• Work request:
Look for the string "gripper" in the data below, and copy each line that holds it.
--- Input data ---
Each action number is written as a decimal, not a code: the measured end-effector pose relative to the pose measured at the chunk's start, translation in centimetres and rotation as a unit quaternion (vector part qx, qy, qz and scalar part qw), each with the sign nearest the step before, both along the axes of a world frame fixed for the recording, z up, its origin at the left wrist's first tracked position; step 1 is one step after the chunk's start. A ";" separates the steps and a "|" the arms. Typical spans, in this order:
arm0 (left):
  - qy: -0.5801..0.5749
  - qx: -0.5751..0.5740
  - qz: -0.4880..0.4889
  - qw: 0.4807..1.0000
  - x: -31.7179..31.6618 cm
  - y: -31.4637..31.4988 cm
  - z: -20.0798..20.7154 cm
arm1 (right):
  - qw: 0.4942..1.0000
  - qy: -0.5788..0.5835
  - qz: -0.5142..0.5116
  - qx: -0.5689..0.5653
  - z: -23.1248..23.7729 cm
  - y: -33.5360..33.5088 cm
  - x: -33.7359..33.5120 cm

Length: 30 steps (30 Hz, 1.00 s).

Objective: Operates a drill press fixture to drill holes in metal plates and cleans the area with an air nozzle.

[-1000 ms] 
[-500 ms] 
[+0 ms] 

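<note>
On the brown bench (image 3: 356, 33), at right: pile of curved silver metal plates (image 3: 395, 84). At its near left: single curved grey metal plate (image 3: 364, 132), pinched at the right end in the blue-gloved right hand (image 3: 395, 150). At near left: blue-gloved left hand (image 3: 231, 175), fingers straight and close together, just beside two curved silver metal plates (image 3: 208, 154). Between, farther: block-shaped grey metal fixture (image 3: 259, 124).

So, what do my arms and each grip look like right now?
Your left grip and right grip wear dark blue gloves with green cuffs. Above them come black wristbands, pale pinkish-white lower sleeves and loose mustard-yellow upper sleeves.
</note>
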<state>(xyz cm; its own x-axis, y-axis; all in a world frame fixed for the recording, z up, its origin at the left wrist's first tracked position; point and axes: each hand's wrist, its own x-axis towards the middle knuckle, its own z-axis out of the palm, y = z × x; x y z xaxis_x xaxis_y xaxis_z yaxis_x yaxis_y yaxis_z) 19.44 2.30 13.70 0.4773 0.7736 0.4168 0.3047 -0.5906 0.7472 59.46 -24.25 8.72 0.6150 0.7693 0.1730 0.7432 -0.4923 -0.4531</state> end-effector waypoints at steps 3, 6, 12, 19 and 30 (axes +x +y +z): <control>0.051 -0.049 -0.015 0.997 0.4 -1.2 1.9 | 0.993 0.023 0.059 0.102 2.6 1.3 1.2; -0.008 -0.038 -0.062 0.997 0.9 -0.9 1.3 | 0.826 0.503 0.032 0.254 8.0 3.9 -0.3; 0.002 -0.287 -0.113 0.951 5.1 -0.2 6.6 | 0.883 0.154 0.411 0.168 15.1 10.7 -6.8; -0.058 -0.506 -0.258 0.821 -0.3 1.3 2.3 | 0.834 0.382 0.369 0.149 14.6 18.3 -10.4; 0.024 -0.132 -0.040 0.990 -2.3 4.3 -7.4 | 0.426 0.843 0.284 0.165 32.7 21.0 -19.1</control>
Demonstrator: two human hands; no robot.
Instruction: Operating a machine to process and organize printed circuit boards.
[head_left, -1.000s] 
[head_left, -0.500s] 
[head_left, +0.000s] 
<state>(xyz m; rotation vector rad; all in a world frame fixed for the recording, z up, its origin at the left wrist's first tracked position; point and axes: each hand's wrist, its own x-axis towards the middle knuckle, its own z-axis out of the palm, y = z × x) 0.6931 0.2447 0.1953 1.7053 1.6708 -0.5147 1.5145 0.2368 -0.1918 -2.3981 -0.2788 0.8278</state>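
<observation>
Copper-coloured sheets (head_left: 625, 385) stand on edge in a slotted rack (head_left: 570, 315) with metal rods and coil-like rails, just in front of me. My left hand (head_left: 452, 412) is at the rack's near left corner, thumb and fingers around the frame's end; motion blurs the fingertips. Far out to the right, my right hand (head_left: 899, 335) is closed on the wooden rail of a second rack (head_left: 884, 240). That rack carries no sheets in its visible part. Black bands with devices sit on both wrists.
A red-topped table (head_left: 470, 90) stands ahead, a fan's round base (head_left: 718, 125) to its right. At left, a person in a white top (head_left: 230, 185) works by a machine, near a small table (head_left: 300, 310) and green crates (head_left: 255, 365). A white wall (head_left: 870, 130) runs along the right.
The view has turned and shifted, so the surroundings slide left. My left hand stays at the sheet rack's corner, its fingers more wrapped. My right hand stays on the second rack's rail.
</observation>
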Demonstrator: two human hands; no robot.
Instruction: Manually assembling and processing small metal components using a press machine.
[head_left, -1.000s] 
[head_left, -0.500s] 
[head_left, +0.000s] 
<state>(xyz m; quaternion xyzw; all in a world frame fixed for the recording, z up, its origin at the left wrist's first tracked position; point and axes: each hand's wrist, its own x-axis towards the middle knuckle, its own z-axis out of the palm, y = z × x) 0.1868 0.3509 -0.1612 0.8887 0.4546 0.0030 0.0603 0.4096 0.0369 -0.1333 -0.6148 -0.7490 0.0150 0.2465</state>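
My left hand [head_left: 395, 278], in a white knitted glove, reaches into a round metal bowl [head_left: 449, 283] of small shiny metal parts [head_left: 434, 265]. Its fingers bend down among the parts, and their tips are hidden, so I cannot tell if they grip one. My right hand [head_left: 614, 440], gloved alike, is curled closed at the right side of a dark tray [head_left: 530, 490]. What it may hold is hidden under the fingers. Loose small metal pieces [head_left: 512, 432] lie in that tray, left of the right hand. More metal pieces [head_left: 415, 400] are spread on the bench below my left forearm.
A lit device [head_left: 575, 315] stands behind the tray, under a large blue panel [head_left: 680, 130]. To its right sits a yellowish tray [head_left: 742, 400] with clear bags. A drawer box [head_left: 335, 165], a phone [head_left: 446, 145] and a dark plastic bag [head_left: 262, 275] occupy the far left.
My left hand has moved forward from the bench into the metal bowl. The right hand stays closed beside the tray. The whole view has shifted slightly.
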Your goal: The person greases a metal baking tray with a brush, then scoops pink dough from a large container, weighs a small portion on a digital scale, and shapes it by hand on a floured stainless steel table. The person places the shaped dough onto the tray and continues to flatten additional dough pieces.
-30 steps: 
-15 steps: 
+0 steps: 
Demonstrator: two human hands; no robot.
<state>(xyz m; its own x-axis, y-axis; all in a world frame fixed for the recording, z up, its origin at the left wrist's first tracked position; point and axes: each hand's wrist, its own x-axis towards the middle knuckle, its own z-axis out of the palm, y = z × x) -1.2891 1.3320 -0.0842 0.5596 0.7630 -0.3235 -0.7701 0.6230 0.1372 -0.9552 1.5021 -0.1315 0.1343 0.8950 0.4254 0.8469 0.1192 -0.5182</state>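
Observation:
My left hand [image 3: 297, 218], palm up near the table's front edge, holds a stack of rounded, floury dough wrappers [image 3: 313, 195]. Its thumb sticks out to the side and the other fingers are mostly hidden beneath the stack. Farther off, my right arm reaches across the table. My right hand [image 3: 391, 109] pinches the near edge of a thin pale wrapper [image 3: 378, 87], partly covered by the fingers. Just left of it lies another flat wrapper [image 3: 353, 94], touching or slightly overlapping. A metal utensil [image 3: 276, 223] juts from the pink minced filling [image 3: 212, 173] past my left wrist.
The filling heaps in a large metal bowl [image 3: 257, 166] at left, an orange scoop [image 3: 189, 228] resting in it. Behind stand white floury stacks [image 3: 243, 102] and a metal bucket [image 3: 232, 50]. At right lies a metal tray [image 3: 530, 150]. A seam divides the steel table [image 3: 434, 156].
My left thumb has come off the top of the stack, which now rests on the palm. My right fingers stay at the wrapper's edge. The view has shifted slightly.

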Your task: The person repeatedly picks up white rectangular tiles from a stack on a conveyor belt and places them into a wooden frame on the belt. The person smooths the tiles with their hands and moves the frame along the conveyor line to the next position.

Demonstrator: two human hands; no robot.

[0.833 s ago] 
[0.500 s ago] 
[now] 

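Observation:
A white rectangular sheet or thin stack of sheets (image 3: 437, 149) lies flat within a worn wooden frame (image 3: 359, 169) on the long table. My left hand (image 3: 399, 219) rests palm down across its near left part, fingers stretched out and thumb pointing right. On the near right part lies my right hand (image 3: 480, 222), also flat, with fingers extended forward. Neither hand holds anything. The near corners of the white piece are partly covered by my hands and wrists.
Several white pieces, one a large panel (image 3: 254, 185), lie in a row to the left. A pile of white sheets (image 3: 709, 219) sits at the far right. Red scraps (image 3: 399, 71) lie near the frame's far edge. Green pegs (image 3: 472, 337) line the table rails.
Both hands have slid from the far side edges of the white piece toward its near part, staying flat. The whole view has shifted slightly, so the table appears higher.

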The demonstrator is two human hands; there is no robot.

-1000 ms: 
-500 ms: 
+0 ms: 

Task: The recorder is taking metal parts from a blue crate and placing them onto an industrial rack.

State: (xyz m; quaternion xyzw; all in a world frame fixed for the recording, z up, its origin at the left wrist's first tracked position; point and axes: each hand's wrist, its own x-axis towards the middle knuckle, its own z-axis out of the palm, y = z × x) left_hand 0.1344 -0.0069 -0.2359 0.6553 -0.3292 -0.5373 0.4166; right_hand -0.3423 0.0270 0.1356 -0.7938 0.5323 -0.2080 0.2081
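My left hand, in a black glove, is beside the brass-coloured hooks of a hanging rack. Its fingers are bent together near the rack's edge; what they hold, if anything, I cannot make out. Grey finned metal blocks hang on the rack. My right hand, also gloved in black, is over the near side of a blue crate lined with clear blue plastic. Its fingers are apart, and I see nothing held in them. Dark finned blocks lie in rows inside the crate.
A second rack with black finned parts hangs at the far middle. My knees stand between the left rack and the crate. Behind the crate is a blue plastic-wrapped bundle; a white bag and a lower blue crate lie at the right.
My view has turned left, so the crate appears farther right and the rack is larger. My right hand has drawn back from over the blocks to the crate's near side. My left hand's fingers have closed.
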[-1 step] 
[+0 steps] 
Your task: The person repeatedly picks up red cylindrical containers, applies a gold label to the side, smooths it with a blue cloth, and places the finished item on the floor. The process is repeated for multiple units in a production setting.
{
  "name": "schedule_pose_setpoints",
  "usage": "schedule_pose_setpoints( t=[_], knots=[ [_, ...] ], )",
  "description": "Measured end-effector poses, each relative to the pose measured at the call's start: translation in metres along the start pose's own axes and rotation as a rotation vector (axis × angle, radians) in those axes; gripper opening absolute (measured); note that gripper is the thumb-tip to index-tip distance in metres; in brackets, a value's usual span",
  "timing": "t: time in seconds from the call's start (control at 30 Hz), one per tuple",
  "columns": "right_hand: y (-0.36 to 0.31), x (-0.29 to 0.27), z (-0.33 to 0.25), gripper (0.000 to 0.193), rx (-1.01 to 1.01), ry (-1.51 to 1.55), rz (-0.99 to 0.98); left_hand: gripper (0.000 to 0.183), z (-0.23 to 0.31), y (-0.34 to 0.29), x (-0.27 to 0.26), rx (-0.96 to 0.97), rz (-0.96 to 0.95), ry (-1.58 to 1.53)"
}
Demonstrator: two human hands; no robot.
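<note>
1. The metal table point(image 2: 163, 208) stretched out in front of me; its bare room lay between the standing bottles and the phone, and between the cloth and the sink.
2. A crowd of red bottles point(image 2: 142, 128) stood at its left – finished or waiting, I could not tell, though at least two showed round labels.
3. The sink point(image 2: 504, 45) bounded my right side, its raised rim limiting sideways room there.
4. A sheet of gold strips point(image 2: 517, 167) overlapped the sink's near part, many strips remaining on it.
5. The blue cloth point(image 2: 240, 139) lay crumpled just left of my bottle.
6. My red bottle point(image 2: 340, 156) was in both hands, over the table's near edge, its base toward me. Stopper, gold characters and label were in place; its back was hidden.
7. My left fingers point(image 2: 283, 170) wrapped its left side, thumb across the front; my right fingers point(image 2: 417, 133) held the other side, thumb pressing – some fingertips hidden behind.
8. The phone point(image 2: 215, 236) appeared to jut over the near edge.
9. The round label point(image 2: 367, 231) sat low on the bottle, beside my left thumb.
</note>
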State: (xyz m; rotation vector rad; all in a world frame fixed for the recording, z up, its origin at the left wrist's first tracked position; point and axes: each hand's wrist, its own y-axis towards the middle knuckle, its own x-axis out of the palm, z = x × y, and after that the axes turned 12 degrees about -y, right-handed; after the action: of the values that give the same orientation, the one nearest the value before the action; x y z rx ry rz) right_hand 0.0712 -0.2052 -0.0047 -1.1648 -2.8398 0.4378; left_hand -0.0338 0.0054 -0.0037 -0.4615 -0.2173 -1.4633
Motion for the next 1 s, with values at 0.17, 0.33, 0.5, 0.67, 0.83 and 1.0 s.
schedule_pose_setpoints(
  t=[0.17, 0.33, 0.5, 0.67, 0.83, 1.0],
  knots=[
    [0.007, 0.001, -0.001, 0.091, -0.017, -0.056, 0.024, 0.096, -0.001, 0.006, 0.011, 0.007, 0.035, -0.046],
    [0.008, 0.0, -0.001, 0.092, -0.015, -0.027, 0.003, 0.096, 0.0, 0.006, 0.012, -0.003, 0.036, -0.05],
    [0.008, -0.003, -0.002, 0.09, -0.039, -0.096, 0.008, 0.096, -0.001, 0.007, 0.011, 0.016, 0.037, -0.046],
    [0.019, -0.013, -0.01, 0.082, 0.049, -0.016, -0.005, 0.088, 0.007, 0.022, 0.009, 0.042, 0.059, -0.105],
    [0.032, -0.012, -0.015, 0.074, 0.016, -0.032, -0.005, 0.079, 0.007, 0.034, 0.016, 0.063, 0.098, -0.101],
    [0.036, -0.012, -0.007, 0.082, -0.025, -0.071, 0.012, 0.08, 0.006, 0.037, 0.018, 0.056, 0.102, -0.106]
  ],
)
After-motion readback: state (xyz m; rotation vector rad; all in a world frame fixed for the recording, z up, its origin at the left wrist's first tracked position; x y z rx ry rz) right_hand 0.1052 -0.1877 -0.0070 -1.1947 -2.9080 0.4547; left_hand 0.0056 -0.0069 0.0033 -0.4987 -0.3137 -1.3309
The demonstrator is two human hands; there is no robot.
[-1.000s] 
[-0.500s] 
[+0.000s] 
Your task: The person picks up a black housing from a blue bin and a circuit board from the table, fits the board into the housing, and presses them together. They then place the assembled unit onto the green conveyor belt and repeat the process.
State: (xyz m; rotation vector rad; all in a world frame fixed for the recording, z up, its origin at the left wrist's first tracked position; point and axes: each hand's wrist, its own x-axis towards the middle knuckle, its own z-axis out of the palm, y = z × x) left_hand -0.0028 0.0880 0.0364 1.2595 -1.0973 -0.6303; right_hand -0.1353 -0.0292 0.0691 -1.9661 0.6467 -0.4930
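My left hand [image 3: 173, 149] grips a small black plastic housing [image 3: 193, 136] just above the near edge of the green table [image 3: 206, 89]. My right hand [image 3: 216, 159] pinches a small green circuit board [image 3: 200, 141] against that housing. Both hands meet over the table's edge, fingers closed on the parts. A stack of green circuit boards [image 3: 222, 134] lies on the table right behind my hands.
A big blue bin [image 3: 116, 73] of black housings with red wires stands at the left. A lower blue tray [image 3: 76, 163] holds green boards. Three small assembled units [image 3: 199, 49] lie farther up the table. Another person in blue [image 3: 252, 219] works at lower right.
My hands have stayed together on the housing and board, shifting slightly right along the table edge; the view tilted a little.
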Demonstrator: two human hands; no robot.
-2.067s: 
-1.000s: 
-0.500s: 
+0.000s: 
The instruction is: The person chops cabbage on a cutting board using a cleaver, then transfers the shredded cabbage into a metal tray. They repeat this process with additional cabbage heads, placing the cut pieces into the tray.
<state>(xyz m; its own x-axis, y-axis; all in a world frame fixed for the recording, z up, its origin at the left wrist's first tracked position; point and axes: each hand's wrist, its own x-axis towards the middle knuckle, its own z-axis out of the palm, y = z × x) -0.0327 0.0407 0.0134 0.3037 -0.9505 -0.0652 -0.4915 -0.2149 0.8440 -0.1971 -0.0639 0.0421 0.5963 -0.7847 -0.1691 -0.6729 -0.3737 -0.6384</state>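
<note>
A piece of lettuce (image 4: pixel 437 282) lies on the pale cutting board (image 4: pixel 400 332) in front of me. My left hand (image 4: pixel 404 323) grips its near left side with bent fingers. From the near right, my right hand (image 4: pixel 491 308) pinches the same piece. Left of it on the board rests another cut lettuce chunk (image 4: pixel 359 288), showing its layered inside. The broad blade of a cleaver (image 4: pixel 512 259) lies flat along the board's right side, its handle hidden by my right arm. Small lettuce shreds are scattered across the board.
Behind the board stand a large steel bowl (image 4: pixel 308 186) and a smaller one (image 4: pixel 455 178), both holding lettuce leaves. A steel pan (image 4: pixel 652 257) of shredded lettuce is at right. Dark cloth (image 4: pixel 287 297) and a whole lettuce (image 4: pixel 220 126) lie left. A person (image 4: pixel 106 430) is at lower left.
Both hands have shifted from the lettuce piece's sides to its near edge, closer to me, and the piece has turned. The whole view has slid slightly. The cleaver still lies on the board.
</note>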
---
• Expected output:
  "description": "Measured end-effector poses, each relative to the pose measured at the call's start: translation in metres along the start pose's own axes and rotation as a rotation vector (axis × angle, radians) in those axes; gripper opening absolute (measured); note that gripper is the thumb-tip to index-tip distance in metres; in brackets, a value's usual span",
  "columns": "right_hand: y (-0.36 to 0.31), x (-0.29 to 0.27), z (-0.33 to 0.25), gripper (0.000 to 0.193), rx (-1.01 to 1.01), ry (-1.51 to 1.55), rz (-0.99 to 0.98); left_hand: gripper (0.000 to 0.183), z (-0.23 to 0.31), y (-0.34 to 0.29), x (-0.27 to 0.26), rx (-0.96 to 0.97), rz (-0.96 to 0.95), ry (-1.58 to 1.53)"

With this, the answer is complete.